The proposal still allows write access to be “controlled” by AppViews by ignoring data that is not allowed / invalid somehow. This is similar to how AppViews work today on public data. They can’t just trust the user input, but they also can’t stop the user from writing to their PDS.

That’s OK for some things, but not for everything, like you point out. I’ll get into a way to handle strict access control like you are talking about without changing the permissioned data proposal further down.

The Proposal Adds Just Enough For Read Access Control ( And That’s Good )

The permissioned space proposal adds just enough to let us sync private data that is hosted on our PDSes. I think that’s good. It’s simple and doesn’t restrict the kinds of solutions that we can build on top.

It lets us make custom space hosts that can use whatever logic we want to create spaces and control who can read them, while still allowing the actual data to be hosted on the PDSes.

It fits the ATProto model really well.

Write Access Control Is Missing From Public and Permissioned Data

What we realized while evaluating our needs for Roomy is that write access control isn’t just missing from permissioned data, it’s missing from public data, too! There’s no way to make an “organization” or “community” account where you can control what gets written by whom.

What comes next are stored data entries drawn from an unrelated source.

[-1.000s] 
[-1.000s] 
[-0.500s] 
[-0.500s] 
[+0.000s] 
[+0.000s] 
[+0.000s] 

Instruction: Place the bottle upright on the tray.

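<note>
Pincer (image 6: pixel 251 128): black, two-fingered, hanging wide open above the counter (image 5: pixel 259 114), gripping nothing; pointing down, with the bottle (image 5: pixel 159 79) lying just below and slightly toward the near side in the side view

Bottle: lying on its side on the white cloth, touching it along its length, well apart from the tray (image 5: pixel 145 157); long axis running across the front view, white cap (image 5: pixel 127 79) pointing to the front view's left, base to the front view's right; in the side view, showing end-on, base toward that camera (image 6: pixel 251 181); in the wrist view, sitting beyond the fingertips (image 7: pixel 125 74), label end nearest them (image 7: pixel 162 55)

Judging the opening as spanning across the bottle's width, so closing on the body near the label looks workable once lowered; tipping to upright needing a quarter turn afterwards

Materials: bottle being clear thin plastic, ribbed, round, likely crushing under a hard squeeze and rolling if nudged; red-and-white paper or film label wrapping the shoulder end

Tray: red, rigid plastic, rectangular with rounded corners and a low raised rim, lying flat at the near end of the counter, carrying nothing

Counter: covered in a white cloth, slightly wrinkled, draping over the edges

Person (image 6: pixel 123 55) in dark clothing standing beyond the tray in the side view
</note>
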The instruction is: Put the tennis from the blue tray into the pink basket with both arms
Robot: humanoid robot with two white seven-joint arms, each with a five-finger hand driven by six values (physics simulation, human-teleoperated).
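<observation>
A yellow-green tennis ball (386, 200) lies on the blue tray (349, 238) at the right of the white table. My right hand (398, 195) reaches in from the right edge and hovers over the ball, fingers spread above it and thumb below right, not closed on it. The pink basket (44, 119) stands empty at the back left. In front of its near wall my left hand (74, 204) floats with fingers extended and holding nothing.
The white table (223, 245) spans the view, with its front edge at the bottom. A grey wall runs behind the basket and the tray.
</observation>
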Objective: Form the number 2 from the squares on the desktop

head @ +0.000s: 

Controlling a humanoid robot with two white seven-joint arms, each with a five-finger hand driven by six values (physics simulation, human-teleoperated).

Any time an app runs into this need, they have to put the data on the AppView and start treating it as authoritative, which causes difficulty with letting people host their own AppViews and generally goes against having all of our data on protocol.

I haven’t read through the whole thing yet, but this leaflet by Tangled touches on the challenges that exist because there’s no such thing as community-owned / access controlled data:

What if Bob nukes his account? Suddenly all bob’s work to that repo will disappear from entire network. This should not happen and obviously not an expected behavior in collaboration platform. For example, we don’t expect old contributor to be able to nuke all their codes and commits from the project without permission just because they want to. Current Tangled appview is working fine because we use our own DB as a source of truth collecting all events in real-time since the very beginning, validating them just as we received them.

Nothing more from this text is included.